▸ Description of the task:
Below are some records. Print exactly the lines between the one holding "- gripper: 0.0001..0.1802" and the one holding "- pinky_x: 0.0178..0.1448", inclusive, and nothing else.

▸ Records shown:
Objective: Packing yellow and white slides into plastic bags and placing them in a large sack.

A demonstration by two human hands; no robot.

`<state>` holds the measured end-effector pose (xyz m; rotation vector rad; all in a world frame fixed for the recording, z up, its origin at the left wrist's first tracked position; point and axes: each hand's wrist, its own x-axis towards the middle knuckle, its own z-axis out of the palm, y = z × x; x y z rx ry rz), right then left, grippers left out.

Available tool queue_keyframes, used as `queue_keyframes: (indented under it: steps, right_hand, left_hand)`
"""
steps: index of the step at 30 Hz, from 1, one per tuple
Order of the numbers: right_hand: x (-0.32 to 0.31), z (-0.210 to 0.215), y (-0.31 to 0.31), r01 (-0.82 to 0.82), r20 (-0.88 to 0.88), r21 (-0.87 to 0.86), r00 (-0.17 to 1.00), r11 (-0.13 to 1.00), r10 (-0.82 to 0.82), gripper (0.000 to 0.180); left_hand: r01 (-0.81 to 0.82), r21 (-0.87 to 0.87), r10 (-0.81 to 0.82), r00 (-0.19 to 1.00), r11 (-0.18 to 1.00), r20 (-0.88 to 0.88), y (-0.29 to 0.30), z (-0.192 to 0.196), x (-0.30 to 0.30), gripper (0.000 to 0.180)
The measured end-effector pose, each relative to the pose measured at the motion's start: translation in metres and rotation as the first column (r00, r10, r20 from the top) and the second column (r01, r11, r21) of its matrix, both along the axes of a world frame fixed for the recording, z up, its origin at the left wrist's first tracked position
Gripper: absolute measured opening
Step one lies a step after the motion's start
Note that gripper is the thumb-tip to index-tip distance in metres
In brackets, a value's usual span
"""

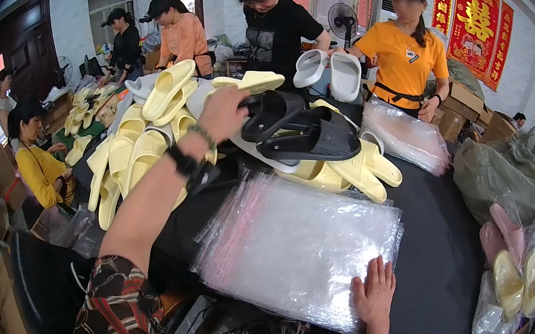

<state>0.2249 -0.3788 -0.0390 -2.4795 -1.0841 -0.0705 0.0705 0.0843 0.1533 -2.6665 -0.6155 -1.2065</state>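
Observation:
My left hand (222, 116) is stretched out over the slipper pile, its bent fingers closed at the near-left edge of a black slipper (275, 114); the fingertips are partly hidden. Against that slipper lies a second black slipper (316, 141), on top of pale yellow slippers (357, 170). More yellow slippers (144, 155) are heaped left of my forearm. My right hand (374, 295) rests flat, fingers extended, on the right edge of a stack of clear plastic bags (301, 241) on the black table (436, 261).
Across the table, a person in orange (402, 56) holds light grey slippers (345, 76) beside another stack of clear bags (403, 135). A person in black (281, 31) stands alongside. Bagged slippers (518, 273) and a large greenish sack (515, 173) are on the right. Others work at left.

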Motion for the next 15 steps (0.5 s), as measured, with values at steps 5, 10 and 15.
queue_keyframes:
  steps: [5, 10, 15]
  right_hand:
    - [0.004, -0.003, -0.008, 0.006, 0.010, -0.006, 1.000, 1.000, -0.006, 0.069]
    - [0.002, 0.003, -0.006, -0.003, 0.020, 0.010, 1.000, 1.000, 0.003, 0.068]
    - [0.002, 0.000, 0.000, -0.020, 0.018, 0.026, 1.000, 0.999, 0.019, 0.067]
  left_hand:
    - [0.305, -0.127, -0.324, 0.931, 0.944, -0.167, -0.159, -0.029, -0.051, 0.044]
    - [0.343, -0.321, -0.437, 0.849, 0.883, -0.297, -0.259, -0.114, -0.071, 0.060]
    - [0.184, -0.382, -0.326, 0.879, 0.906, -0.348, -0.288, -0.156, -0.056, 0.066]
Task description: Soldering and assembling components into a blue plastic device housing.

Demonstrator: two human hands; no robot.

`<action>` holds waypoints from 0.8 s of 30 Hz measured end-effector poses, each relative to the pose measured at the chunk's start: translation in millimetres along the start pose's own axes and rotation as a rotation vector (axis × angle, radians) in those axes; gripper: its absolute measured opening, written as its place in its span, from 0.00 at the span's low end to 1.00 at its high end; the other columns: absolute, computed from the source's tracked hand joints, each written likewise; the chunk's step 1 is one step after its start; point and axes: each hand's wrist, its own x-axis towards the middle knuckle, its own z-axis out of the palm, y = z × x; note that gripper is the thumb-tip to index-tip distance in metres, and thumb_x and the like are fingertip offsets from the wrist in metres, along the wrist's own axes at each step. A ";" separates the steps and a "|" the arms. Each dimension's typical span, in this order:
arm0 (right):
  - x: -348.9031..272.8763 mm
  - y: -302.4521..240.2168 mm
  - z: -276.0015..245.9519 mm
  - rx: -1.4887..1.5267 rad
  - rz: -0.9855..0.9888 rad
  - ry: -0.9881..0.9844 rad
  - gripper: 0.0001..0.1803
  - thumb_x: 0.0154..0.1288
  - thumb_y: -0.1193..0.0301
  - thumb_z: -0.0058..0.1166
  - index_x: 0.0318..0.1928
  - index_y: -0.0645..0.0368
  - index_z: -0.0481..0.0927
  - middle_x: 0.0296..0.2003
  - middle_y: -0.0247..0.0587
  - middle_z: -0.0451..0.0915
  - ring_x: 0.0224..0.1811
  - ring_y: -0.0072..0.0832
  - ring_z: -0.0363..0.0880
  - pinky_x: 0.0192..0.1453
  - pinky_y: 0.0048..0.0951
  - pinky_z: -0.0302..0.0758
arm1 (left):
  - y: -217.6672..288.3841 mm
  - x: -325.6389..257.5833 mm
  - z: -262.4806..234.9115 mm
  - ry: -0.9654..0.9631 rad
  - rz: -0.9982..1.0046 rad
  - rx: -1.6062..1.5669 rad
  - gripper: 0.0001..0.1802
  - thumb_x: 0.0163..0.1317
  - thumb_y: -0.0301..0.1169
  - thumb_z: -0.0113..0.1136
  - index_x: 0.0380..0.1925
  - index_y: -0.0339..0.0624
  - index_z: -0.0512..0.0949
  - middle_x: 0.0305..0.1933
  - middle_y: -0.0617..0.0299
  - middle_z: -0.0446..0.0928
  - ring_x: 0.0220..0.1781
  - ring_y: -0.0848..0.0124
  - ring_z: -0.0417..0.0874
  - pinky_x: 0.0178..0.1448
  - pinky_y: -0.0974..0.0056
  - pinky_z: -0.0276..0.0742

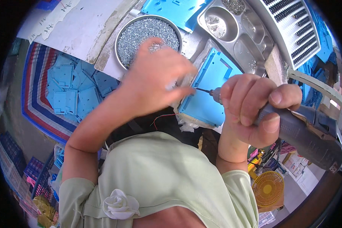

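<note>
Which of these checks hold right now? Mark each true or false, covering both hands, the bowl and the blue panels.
1. The right hand grips a power screwdriver, its bit pointing toward the left hand. True.
2. The left hand wears a glove. False: it is bare.
3. The round bowl holds small silvery metal parts. True.
4. The round bowl sits at the picture's right edge. False: it sits left of the compartment tray.
5. Blue panels lie in the striped bag. True.
</note>
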 end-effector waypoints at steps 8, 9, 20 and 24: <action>-23.5 17.3 23.7 -0.143 0.120 0.086 0.15 0.73 0.68 0.61 0.44 0.56 0.65 0.19 0.34 0.71 0.20 0.25 0.70 0.30 0.34 0.74 | -49.2 -14.3 -21.0 0.034 -0.129 0.480 0.05 0.57 0.37 0.71 0.32 0.54 0.87 0.39 0.72 0.81 0.51 0.66 0.77 0.64 0.47 0.60; -26.6 21.4 23.5 -0.203 0.119 0.047 0.16 0.72 0.69 0.62 0.43 0.56 0.65 0.20 0.35 0.72 0.20 0.25 0.70 0.30 0.34 0.74 | -51.3 -14.0 -20.1 0.061 -0.130 0.457 0.04 0.58 0.37 0.71 0.32 0.54 0.87 0.39 0.72 0.81 0.50 0.66 0.78 0.64 0.47 0.60; -13.5 -1.4 4.8 -0.017 -0.015 0.033 0.15 0.77 0.61 0.54 0.54 0.54 0.69 0.19 0.29 0.71 0.19 0.23 0.70 0.29 0.31 0.71 | -7.4 -14.8 -4.2 -0.043 0.109 0.214 0.10 0.55 0.32 0.71 0.25 0.46 0.76 0.30 0.63 0.75 0.37 0.64 0.76 0.54 0.52 0.61; -17.8 -19.3 9.2 0.013 -0.023 -0.034 0.14 0.79 0.59 0.50 0.57 0.50 0.68 0.21 0.26 0.72 0.21 0.21 0.70 0.30 0.29 0.70 | 16.6 -27.9 4.3 -0.080 0.161 0.074 0.11 0.51 0.30 0.74 0.34 0.47 0.82 0.37 0.68 0.82 0.39 0.69 0.79 0.55 0.54 0.61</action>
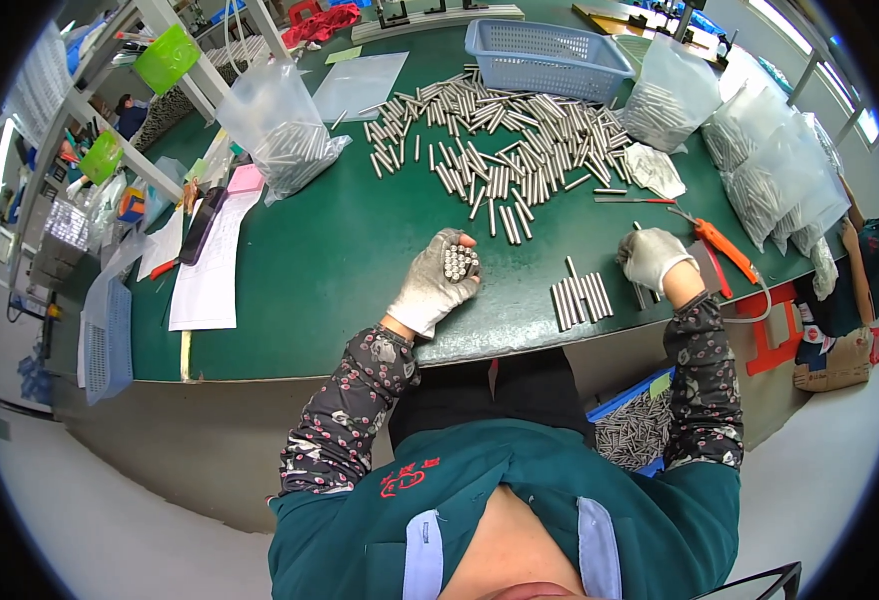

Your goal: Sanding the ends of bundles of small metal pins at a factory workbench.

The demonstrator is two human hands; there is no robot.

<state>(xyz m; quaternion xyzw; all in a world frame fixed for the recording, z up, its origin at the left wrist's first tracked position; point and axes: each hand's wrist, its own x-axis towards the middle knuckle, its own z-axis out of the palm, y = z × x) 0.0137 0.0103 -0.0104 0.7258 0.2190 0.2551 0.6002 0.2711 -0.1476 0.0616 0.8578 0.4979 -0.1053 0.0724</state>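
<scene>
Bright, even light falls from overhead strips near the upper right edge, leaving only soft, short shadows on the green desk (340, 250). The metal rods (500, 130) glint and the plastic bags (775, 170) show pale glare. Fisheye bending curves the desk edge — black corners ring the view, and the rim is slightly soft.

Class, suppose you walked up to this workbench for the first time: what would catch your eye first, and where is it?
First, the big heap of short silvery metal rods spread across the far middle of the green table. Next, the gloved left hand near the front edge, gripping a bundle of those rods end-on. The gloved right hand rests beside a neat row of rods.
</scene>
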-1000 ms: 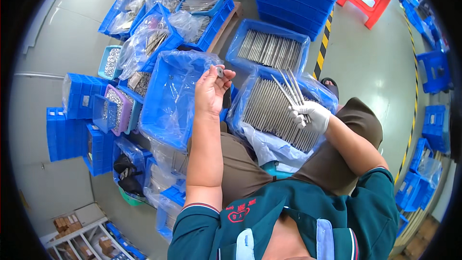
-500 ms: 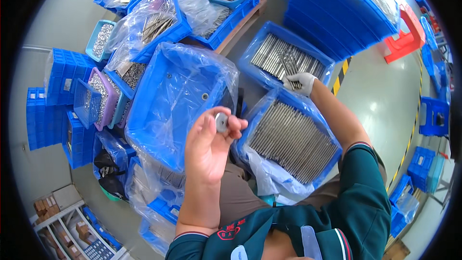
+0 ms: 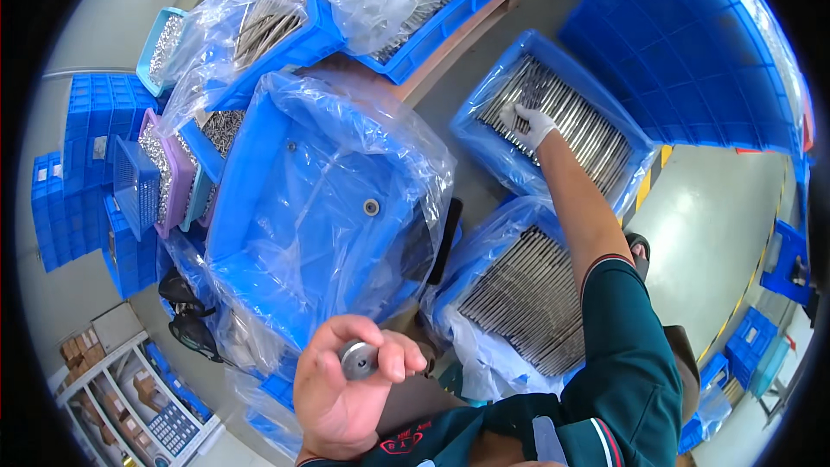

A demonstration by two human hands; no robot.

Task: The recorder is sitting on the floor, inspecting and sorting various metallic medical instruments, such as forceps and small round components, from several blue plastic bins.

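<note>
My left hand point(image 3: 333, 393), bare, pinches a round grey metal disc point(image 3: 355, 362) with a small centre hole, held up close to my body. My right hand point(image 3: 531, 128) wears a pale glove and reaches into the far bin. Its fingers are closed on a few thin metal rods point(image 3: 535, 93), which lie across the row beneath; the fingers partly hide them. That blue lined bin point(image 3: 471, 114) holds rows of shiny rods point(image 3: 596, 147). Below my right forearm, a nearer bin holds another layer of metal rods point(image 3: 523, 303).
A large blue bin point(image 3: 251, 151) lined with clear plastic stands left of centre, with a small metal ring point(image 3: 371, 207) in it. Stacked crates point(image 3: 692, 52) rise at the far right. Bagged rods point(image 3: 272, 26) fill a crate at the far left; baskets of small parts point(image 3: 177, 169) stand beside it.
My right hand has moved farther into the far bin, bringing the rods down onto the others. My left hand has come lower and nearer my body, with the disc still in it.
</note>
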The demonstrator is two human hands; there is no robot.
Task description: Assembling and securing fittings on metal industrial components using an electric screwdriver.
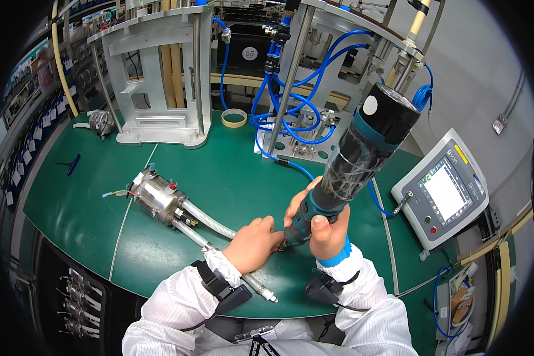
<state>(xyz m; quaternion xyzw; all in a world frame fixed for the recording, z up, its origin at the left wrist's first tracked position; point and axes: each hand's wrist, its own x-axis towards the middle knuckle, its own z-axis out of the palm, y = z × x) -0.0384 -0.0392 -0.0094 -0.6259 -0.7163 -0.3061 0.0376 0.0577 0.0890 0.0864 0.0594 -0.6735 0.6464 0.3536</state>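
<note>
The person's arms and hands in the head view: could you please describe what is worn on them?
Both hands, the left hand and the right hand, are bare, without gloves. Both forearms are in white sleeves with fine stripes and gathered cuffs. A small black box is strapped at the left wrist, and another black box at the right, each trailing a thin black cable. The right wrist also has a blue band.

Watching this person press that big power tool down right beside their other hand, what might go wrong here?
The power tool tip sits right against the left hand, so a slip might catch those fingers. The right hand grips it low while its heavy top leans away, so it may twist. The braided hose could shift under the pressure.
</note>
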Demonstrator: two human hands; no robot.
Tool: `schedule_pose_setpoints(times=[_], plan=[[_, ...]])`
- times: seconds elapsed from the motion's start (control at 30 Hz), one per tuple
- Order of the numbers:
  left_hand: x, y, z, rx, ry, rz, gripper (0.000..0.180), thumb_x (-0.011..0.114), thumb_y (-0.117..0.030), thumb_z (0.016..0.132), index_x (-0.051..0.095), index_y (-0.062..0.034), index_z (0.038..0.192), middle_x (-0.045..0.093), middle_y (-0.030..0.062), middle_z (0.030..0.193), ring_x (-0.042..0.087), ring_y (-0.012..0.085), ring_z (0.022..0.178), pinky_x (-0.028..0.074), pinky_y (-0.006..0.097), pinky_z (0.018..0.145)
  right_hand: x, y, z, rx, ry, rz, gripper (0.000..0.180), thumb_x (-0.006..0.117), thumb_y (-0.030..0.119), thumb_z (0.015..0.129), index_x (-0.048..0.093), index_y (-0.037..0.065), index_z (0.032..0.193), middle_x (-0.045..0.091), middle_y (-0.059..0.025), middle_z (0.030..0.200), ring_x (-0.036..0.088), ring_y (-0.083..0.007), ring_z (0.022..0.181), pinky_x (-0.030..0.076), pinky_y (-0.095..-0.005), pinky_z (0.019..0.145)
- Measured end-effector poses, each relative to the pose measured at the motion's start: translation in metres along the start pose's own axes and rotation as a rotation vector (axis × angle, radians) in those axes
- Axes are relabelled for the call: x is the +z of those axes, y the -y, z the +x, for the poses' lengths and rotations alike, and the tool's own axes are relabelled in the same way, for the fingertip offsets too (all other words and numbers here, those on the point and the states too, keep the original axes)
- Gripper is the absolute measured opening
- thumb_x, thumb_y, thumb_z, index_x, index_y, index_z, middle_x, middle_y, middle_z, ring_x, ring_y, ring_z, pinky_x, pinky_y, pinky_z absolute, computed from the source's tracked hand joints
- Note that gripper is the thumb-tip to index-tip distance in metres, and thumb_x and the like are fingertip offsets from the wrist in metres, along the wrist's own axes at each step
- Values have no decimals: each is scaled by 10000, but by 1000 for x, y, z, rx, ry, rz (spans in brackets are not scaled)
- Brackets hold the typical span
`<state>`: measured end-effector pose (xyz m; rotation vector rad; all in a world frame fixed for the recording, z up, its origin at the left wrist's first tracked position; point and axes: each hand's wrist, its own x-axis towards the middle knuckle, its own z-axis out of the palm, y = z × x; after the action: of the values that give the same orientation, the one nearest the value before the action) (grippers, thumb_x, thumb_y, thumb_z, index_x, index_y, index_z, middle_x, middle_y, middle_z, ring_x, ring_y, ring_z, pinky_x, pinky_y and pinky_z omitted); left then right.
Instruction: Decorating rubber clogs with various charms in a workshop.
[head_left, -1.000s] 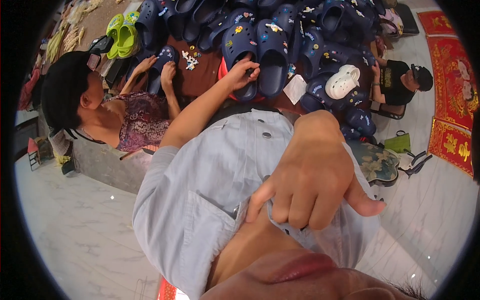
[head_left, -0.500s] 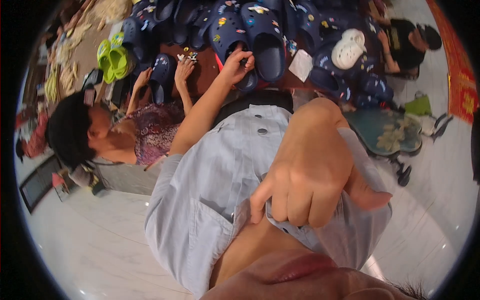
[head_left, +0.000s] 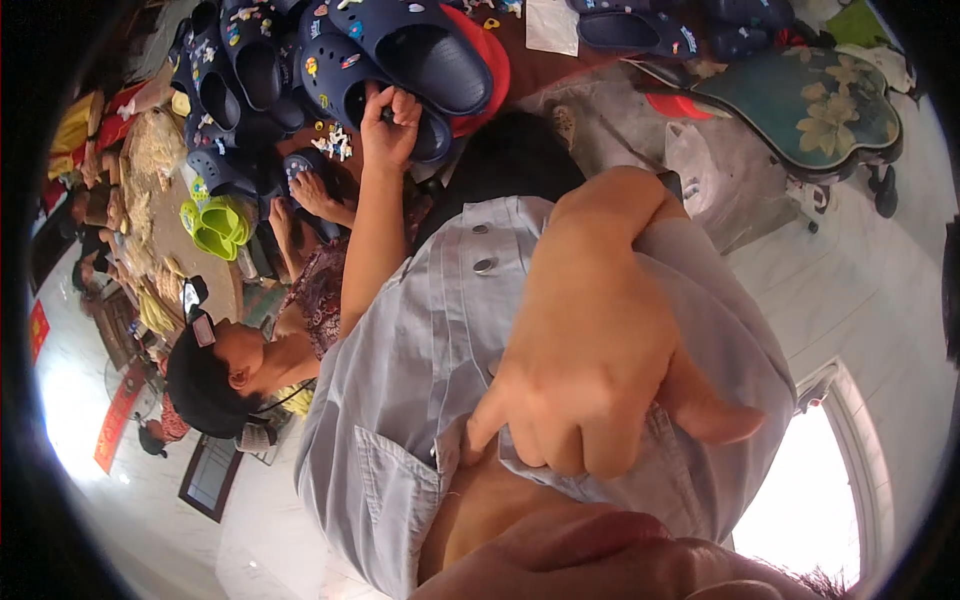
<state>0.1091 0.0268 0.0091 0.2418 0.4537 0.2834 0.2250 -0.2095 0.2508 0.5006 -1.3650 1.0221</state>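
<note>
The view has been tilted further down since the earlier frame, so the display has slid toward the top edge. The left hand (head_left: 390,125) is curled with fingertips pressed on one navy clog (head_left: 345,85), just beside a second navy clog (head_left: 425,50). The right hand (head_left: 600,350), fingers curled together and thumb out, is pinching the light blue shirt (head_left: 420,350) at the collar.

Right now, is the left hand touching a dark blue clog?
Yes: the left hand reaches up to the table and its fingers rest on a dark blue clog in the pile, while the right hand grips the shirt.
</note>
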Motion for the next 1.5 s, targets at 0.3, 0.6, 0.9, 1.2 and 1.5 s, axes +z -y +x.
schedule_pose_setpoints(times=[0.3, 0.6, 0.9, 1.2, 1.5], plan=[[7, -6, -2, -50, -31, 10, 157, 486, -82, 868, 448, -104, 717, 386, 25, 613, 358, 113, 537, 310, 250, 537, 13, 29, -45, -105, -190, -114, 662, 476, 686, 830, 489, 55, 630, 478, -59, 636, 514, -242, 615, 440, -467, 762], [9, -12, -7, -10, 9, 13, 152, 479, -46, 863, 445, -82, 719, 389, 25, 620, 378, 121, 545, 322, 264, 534, 22, 49, -85, -184, -324, -140, 662, 498, 686, 819, 505, 48, 641, 502, -68, 641, 521, -243, 620, 441, -439, 733], [40, -1, -34, 129, -118, 98, 176, 487, -20, 873, 536, -110, 1016, 398, 26, 632, 387, 127, 564, 327, 255, 542, 22, 56, -90, -253, -449, 4, 662, 521, 685, 808, 521, 42, 653, 526, -76, 647, 528, -243, 625, 443, -412, 703], [34, 145, -79, 148, -503, 726, 341, 509, -164, 930, 535, -15, 1236, 457, -11, 629, 391, 72, 513, 325, 210, 486, -2, 100, -266, -175, -946, 75, 569, 518, 578, 884, 616, 17, 877, 602, -111, 774, 576, -251, 762, 468, -478, 835], [-135, 299, -28, -281, -296, 1868, 177, 595, -71, 856, 661, -57, 1020, 588, 70, 608, 570, 145, 536, 452, 300, 495, 55, 60, -756, 937, -2449, -324, 320, 641, 255, 857, 592, 48, 1095, 637, -81, 920, 640, -143, 841, 524, -297, 756]])
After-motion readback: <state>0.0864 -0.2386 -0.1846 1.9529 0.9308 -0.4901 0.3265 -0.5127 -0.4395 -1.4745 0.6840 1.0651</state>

▸ Output:
  - gripper: 0.0001..0.1802
  - thumb_x: 0.0163..0.1317
  - thumb_y: -0.0301..0.1169
  - thumb_z: -0.0113..0.1136
  - index_x: 0.0380..0.1925
  - index_y: -0.0339..0.0624
  - index_z: -0.0512..0.0949
  - middle_x: 0.0305..0.1933
  - middle_y: -0.0617..0.0299
  - middle_z: -0.0446..0.0928
  - ring_x: 0.0220..0.1781
  - ring_y: -0.0848..0.0124
  - ring_z: -0.0417..0.0874
  - pinky_x: 0.0178..0.1448

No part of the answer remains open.